Every day, for better and for worse.

I've been visited by the dark dog of despair myself, and thankfully have had friends and family, whanau and whanautanga to rescue me from myself, plus a strong, strong survival instinct that comes from being an Irish Maori.

We don't die easily.

I have also recently been incredibly fortunate to be put in touch with a doctor who looked at me more holistically, did a raft of blood tests and diagnosed a mineral disorder that prevents the neurotransmitters in the brain from metabolising seratonin - the happy hormone.

It's a disorder that even many medical practitioners don't know about - actually, being an Irish Kiwi, I had to overdo that also. Two disorders and a mutated gene.
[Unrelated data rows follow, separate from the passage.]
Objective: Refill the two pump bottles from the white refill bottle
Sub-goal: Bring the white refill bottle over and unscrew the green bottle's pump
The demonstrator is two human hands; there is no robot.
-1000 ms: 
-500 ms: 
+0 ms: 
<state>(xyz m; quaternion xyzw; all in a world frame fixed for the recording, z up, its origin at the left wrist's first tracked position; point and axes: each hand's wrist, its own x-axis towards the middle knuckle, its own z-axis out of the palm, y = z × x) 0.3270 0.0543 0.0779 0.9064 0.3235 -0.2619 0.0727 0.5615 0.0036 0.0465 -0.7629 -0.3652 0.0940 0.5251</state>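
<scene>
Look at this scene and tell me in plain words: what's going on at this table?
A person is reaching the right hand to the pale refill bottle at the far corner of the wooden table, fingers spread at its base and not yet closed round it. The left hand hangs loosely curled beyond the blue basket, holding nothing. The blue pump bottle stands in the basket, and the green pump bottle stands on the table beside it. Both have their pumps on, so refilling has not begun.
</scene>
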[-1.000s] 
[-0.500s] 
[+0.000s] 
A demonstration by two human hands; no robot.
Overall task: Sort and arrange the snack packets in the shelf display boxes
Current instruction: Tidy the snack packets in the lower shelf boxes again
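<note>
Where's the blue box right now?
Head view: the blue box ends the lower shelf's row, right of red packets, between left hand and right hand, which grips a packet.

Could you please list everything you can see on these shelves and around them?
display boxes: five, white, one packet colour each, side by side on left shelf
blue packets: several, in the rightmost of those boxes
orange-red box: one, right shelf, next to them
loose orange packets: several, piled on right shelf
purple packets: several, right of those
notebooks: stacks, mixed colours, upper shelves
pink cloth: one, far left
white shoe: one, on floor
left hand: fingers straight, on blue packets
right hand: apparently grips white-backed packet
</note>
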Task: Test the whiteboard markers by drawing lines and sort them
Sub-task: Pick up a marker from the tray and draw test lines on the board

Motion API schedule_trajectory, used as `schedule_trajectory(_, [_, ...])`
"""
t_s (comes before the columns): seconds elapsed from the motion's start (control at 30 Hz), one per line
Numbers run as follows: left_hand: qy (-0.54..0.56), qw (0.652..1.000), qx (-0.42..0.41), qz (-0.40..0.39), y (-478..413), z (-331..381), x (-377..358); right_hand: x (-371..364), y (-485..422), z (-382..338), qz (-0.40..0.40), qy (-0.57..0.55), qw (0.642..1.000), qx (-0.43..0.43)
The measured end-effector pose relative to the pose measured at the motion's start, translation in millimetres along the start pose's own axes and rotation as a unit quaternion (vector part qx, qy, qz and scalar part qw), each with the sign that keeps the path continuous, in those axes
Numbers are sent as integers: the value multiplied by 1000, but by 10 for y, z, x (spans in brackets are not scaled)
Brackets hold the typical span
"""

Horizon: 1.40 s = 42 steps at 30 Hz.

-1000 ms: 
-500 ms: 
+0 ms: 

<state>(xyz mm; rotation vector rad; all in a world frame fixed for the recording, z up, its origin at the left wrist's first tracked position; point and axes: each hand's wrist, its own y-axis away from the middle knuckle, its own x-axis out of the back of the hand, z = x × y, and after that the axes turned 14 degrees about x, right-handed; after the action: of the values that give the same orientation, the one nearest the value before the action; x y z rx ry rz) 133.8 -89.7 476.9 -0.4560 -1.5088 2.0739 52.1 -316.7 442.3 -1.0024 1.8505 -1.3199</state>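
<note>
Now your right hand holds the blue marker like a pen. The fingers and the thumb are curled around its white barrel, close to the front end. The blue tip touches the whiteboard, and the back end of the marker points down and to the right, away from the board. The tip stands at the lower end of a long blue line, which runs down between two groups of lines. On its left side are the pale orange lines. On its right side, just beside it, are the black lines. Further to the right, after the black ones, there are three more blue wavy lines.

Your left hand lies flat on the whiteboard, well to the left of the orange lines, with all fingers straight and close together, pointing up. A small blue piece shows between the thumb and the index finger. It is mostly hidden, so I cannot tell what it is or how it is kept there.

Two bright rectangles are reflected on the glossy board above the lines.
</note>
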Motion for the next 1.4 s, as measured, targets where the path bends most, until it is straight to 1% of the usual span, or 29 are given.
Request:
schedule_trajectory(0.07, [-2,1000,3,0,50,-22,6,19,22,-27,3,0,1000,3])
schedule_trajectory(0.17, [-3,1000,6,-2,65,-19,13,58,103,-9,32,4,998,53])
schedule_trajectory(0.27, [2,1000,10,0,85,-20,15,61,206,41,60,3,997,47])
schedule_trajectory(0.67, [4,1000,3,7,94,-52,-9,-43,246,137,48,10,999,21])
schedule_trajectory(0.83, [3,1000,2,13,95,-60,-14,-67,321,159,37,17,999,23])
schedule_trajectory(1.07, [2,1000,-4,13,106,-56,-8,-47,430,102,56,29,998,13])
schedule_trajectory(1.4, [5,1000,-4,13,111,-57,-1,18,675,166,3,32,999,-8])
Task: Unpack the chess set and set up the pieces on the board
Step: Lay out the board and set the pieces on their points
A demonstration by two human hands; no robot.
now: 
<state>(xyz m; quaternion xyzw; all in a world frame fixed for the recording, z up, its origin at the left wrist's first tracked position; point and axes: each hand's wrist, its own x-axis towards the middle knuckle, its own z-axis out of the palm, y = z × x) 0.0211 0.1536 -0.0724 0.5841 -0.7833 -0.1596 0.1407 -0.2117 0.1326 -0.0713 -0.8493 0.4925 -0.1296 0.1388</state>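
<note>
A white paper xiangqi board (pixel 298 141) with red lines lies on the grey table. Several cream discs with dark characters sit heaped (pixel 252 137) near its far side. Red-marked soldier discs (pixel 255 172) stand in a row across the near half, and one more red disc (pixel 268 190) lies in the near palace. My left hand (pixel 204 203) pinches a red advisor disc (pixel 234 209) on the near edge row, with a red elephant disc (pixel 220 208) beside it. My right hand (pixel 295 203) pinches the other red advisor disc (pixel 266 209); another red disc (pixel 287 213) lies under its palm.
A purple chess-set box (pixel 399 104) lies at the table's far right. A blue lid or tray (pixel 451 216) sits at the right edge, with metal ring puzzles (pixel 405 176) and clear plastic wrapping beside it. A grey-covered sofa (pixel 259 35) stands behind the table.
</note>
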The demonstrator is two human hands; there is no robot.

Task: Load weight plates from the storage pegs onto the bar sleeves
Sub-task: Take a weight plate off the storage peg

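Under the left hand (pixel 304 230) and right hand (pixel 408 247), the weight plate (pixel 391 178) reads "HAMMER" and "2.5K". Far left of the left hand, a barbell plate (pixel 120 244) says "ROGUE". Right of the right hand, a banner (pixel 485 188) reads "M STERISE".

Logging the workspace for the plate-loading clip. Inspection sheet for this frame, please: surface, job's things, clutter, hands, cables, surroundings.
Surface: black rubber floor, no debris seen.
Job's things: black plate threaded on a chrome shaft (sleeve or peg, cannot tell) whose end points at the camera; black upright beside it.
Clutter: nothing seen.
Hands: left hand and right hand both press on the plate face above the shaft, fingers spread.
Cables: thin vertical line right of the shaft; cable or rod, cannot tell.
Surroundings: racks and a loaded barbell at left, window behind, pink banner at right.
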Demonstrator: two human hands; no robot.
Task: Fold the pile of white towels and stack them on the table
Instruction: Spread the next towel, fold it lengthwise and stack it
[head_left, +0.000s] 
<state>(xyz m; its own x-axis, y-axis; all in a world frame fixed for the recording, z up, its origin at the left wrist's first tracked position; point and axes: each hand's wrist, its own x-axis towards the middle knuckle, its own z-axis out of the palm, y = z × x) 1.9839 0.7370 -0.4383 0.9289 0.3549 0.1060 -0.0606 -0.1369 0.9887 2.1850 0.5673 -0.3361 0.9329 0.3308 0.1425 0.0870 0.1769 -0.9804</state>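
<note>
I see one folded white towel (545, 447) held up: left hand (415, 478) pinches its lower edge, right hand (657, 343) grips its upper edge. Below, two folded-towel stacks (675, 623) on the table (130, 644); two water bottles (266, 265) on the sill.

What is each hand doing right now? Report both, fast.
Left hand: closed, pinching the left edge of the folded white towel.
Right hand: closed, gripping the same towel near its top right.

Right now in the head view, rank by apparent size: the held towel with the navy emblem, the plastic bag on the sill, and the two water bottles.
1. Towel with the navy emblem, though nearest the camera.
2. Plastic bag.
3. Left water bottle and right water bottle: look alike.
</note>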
Methylation Disorder, and because I'm me, I have managed to be both under- and over-methylated, plus Pyrrole Disorder, plus a mutation of the MTHFR gene, that interrupts my absorption of folate.

As I said, I'm lucky at this stage of my life to learn all this, and understand why I never felt good enough, smart enough, brave enough ... never 'enough'.

This is from a gal who has sailed small yachts across oceans, hitch-hiked in Kenya, dined with heads of state and ridden a totally unsuitable motorcycle on a wild and veering path across the United States. But always felt unworthy.

Now, with the daily addition of activated minerals to my body, I no longer feel that way. But I understand those who do, as I also understand those who suffer alongside them.

I wish my mother had the help I'm getting. It may have made the world of difference.

I also wish Anthony and Kate and Kurt had the layers of loving friends I have, but they lived at a level where it is hard to know who is genuine and who is with you for what it can do for them.

It's too easy to get disconnected from friends and conversation at that level, especially when your livelihood depends on other people's perceptions.

One thing this experience has taught me, now that I've stopped judging myself, is not to take on anyone else's judgments either.

I still have issues - everybody has issues - but I no longer feel responsible for the state of the world, or the Donald (as a child, my nemesis was Idi Amin, and I would scheme how to erase him while lying in my bunk bed at night) or for trying to be 'normal'.

My mantra now:

If I could achieve all I have in my life while feeling unworthy, what am I capable of now I believe in myself.